■ **Data shown**

*** Begin section ***

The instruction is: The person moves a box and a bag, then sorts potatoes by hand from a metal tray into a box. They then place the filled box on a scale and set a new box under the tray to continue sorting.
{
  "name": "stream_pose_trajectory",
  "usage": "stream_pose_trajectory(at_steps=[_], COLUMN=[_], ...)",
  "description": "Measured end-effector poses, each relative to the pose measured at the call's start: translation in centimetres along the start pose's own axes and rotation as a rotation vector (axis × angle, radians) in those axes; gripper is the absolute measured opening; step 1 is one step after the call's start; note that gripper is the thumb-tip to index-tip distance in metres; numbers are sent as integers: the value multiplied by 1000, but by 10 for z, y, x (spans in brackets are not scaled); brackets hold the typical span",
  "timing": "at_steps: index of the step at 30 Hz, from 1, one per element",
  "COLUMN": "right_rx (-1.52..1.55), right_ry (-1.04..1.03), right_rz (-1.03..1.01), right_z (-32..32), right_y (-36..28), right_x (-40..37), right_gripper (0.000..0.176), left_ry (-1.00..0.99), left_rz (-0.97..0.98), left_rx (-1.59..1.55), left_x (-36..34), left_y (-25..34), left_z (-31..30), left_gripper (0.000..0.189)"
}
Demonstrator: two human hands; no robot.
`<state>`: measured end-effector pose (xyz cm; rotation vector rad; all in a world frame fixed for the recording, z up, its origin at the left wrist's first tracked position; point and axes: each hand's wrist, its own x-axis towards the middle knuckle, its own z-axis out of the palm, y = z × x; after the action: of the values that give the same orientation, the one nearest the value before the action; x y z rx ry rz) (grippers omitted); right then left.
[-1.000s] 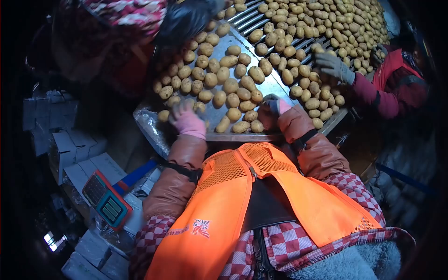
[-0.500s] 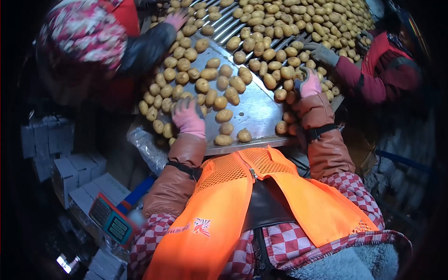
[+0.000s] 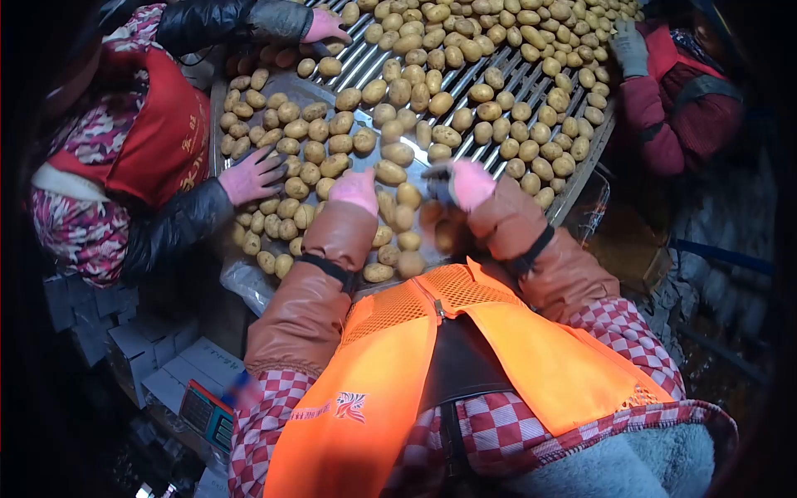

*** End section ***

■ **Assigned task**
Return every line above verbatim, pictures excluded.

■ **Response to the task**
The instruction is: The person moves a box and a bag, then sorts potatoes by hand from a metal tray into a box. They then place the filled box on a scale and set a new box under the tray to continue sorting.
{
  "name": "stream_pose_trajectory",
  "usage": "stream_pose_trajectory(at_steps=[_], COLUMN=[_], ...)",
  "description": "Measured end-effector poses, each relative to the pose measured at the call's start: translation in centimetres along the start pose's own axes and rotation as a rotation vector (axis × angle, radians) in those axes; gripper is the absolute measured opening; step 1 is one step after the call's start; note that gripper is the thumb-tip to index-tip distance in metres; numbers are sent as integers: the value multiplied by 1000, but by 10 for z, y, x (spans in brackets are not scaled); brackets hold the typical span",
  "timing": "at_steps: index of the step at 30 Hz, from 1, one per element",
  "COLUMN": "right_rx (-1.52..1.55), right_ry (-1.04..1.03), right_rz (-1.03..1.01), right_z (-32..32), right_y (-36..28), right_x (-40..37), right_gripper (0.000..0.176), left_ry (-1.00..0.99), left_rz (-0.97..0.98), left_rx (-1.59..1.55), left_x (-36..34), left_y (-25..34), left_z (-31..30), left_gripper (0.000..0.189)"
}
Demonstrator: two human hands; no robot.
`<state>`: measured end-effector pose (xyz cm; rotation vector rad; all in a world frame fixed for the recording, z up, its origin at the left wrist's first tracked position; point and axes: each hand's wrist, its own x-axis towards the middle knuckle, its own z-axis out of the palm, y = z × x; after the action: of the values that give the same orientation, the one nearest the value before the action; x y z rx ry rz) (grippers omitted); right then left.
[-1.000s] 
[-0.500s] 
[+0.000s] 

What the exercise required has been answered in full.